▸ **Dataset excerpts**
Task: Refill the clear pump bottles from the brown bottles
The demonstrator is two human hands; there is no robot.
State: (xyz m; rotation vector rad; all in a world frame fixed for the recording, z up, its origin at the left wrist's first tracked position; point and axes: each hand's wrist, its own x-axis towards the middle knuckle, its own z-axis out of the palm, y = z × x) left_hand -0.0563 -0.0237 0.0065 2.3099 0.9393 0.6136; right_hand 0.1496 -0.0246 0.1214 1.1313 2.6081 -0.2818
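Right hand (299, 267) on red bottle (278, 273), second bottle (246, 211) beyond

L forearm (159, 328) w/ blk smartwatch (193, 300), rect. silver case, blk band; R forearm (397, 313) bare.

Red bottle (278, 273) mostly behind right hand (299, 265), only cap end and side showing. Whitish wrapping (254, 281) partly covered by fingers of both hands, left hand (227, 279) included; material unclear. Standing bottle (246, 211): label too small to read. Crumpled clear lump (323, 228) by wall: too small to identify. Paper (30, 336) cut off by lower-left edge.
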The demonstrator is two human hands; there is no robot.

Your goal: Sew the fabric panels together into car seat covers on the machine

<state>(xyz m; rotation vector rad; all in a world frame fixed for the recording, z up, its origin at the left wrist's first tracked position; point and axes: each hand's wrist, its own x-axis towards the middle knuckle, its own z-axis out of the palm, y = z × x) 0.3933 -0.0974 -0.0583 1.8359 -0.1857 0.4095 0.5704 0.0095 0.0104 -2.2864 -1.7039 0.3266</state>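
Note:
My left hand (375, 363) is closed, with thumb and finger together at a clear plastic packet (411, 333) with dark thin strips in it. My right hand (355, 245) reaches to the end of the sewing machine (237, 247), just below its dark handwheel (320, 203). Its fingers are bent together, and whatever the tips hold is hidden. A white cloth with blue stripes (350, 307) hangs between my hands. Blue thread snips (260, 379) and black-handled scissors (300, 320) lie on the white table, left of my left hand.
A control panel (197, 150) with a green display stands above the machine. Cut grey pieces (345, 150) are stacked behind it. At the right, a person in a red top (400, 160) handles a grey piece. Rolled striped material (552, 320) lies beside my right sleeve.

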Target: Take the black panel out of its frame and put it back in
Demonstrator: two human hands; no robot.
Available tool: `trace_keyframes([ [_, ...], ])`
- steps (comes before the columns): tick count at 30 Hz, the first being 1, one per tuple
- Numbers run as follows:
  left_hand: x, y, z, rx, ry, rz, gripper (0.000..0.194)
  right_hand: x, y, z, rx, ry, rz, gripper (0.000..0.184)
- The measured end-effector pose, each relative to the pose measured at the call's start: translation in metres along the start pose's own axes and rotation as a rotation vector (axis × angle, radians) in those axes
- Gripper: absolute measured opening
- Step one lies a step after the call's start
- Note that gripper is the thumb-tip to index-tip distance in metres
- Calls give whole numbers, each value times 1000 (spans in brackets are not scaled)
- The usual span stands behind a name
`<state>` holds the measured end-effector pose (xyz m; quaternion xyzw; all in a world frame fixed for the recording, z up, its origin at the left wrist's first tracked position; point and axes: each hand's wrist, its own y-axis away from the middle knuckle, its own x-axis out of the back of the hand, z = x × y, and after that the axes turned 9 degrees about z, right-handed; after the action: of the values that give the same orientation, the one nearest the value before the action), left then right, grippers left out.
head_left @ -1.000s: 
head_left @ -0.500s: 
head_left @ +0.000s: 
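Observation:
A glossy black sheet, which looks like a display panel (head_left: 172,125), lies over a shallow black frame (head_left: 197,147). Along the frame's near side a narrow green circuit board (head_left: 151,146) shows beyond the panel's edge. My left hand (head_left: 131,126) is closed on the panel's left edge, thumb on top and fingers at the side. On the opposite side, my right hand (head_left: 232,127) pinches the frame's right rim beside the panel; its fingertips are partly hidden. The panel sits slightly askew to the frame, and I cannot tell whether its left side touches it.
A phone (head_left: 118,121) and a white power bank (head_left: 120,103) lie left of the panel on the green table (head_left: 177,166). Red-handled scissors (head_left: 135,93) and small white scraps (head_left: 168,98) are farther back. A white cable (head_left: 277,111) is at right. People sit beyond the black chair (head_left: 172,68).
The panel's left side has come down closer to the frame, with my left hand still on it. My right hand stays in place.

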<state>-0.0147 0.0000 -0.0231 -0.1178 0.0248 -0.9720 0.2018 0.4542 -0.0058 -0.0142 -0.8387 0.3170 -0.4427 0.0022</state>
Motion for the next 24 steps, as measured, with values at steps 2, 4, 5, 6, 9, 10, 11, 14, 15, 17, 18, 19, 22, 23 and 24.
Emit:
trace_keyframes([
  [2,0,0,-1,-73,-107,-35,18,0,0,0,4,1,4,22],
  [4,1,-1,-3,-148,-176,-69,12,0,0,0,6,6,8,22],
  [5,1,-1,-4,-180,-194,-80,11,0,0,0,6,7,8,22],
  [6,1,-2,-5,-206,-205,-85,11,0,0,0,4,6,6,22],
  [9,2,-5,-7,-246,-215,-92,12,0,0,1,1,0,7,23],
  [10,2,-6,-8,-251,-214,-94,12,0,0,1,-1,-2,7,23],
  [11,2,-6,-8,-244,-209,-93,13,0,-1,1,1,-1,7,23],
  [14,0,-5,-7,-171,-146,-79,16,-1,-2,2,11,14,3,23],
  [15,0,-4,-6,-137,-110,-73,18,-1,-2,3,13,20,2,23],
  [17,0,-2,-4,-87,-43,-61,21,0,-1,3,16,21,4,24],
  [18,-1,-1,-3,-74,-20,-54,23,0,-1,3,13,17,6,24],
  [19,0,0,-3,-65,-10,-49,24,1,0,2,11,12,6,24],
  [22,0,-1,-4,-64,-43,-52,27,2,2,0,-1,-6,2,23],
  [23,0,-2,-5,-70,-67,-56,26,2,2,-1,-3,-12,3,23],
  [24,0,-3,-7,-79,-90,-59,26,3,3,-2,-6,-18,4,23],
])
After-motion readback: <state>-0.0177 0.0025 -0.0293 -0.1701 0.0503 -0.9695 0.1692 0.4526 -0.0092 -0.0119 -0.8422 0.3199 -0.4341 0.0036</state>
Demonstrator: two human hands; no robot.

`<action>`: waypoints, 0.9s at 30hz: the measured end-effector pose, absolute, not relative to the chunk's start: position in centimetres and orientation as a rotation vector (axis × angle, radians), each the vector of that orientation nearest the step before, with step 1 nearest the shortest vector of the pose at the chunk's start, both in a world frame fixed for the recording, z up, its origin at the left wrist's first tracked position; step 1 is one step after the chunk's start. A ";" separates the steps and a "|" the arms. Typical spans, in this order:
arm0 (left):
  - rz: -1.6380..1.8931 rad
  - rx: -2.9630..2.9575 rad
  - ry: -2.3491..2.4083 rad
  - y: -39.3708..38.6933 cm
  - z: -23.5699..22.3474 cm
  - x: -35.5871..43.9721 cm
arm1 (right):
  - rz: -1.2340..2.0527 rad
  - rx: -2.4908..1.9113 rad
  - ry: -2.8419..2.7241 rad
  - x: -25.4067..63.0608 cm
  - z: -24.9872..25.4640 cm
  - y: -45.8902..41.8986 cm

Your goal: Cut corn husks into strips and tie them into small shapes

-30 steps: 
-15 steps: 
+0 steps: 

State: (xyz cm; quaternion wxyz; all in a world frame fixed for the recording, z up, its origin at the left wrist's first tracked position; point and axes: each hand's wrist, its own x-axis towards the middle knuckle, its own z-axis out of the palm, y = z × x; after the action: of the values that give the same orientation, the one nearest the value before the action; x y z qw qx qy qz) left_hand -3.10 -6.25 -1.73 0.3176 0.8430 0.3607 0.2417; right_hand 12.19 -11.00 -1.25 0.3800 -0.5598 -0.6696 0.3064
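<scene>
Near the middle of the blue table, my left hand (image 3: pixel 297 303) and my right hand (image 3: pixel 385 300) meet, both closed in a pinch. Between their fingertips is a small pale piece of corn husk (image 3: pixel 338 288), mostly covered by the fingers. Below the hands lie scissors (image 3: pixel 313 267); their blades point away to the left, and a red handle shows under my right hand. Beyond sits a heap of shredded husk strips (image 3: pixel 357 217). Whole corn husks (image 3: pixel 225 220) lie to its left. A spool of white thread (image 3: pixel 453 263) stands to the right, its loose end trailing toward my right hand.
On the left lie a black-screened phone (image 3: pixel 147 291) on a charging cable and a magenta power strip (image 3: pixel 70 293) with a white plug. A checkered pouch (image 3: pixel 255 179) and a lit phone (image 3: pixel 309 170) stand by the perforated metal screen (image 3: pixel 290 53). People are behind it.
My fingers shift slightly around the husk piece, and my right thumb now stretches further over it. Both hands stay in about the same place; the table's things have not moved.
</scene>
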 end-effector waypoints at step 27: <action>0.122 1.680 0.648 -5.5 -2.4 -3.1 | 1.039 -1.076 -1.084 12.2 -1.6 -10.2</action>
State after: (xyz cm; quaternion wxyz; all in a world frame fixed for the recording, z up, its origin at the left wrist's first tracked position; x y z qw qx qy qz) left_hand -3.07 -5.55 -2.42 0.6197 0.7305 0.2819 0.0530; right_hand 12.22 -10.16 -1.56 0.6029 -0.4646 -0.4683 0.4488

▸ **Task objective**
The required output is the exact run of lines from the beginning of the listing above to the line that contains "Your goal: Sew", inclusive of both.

▸ **Written answer**
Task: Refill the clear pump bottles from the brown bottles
The demonstrator is two human hands; there is no robot.
State: (xyz m; rotation vector rad; all in a world frame fixed for the recording, z up, its origin at the left wrist's first tracked position; point and axes: each hand's wrist, its own x-axis towards the middle knuckle, its own z-axis out of the palm, y = z × x) left_hand -0.0563 -0.0237 0.0065 2.3099 0.9393 0.6136; right_hand 0.1496 -0.0246 0.1214 1.1313 2.6081 -0.2818
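Right hand (299, 267) on red bottle (278, 273), second bottle (246, 211) beyond

L forearm (159, 328) w/ blk smartwatch (193, 300), rect. silver case, blk band; R forearm (397, 313) bare.

Red bottle (278, 273) mostly behind right hand (299, 265), only cap end and side showing. Whitish wrapping (254, 281) partly covered by fingers of both hands, left hand (227, 279) included; material unclear. Standing bottle (246, 211): label too small to read. Crumpled clear lump (323, 228) by wall: too small to identify. Paper (30, 336) cut off by lower-left edge.
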The demonstrator is two human hands; there is no robot.

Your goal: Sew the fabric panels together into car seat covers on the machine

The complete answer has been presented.